I am quite a newbie (I think that's the term?) when it comes to Python coding and/or web scraping. When it comes to Python, I pretty much can do one thing, run code in the terminal. I am however very well versed in Statistical packages/languages (SAS/Stata/SQL) -- not sure if this helps me too much. I have been tasked with scraping a website, specifically http://ipr.etsi.org/IPRDetails.aspx?IPRD_ID=5&IPRD_TYPE_ID=2&MODE=2#
, for example, and pulling a bunch of information off of the "IPR information statement and licensing declaration" and "IPR information statement annex" tabs.
I would love to learn how to do this using Beautiful Soup, which I hear is a great tool for this kind of task. My end goal is to have code that loops through all the URLs from that website, scrolling where where "IPRD_ID = 5" and going from 1 through N. I would like my final output to look like what I have attached here in an Excel sheet, but I am very comfortable using Stata, SAS, Excel, etc. to reshape the data myself, so if I could get the data in some form from Beautiful Soup I would be able to place it into the format you see in the Excel sheet.

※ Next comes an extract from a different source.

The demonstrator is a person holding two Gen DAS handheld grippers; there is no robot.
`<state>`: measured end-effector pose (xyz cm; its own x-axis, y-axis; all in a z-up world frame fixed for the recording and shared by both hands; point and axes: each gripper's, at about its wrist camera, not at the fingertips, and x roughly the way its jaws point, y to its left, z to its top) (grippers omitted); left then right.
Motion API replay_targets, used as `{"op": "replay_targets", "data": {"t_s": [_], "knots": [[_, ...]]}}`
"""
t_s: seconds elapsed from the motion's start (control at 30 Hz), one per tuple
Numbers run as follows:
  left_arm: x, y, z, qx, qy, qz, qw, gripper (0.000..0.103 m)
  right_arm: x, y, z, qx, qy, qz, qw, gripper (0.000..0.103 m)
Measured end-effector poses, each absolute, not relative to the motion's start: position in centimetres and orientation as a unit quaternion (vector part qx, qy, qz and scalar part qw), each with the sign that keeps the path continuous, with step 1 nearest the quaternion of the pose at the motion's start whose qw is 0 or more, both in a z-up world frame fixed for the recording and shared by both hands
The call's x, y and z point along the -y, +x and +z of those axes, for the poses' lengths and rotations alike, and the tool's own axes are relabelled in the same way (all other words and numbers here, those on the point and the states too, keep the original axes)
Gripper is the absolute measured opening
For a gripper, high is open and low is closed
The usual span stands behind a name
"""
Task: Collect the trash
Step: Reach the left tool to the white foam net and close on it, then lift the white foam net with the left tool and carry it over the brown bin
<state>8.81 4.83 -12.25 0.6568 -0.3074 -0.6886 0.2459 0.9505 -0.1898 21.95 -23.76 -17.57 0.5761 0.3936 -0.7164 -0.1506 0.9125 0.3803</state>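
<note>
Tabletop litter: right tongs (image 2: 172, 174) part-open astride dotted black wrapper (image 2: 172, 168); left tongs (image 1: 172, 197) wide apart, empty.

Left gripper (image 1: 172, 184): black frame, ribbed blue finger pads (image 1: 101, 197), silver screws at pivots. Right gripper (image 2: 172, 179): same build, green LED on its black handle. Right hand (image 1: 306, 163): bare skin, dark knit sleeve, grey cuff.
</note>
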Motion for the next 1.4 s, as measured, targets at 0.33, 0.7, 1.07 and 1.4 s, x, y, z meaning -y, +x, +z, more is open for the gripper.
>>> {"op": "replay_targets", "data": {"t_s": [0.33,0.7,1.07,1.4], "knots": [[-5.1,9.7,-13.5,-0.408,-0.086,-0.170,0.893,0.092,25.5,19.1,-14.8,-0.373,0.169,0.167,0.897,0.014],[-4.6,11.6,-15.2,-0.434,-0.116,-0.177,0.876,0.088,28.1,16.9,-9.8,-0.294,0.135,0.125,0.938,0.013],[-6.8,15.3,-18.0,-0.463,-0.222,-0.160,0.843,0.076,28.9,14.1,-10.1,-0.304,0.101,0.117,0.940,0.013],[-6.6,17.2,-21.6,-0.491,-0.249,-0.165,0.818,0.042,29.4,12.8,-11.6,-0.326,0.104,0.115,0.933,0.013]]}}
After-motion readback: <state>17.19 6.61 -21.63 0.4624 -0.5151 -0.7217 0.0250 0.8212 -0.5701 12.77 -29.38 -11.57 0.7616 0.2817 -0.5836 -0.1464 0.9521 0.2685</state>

I would imagine this is probably a lot to ask someone to write this entire code out (again I have NO idea about BS right now
), but I would love it if someone could get me started by showing me how to extract a few of the fields I have listed here and then maybe I could write the rest of the code by mimicking?
Primarily, I would need to know how to
(1) Extract the headings/fields selected in Excel sheet from "IPR information statement and licensing" making sure they are connected to each "disclosure number"
(2) Extract a dummy (yes/no, 1/0, etc.) from the selectors to see if the organization is the proprietor and/or is prepared to granting a license
(3) Extract only the information regarding the "basis" patent (family members are much less important, as it seems like it would be very difficult to do this), but separately and marked accordingly for each disclosure number (in this case there are 5, but there really could be anywhere from 1 to N disclosure numbers on any individual page)
(4) Loop through websites where the "IPRD_ID" part of the URL can go from 1 through N
(5) Output all of this to CSV or some other format that I can access
I would GREATLY appreciate any help and forever be in anyone's debt! And if anyone needs any econometric help let me know and this could be symbiotic!
Thanks so much for looking!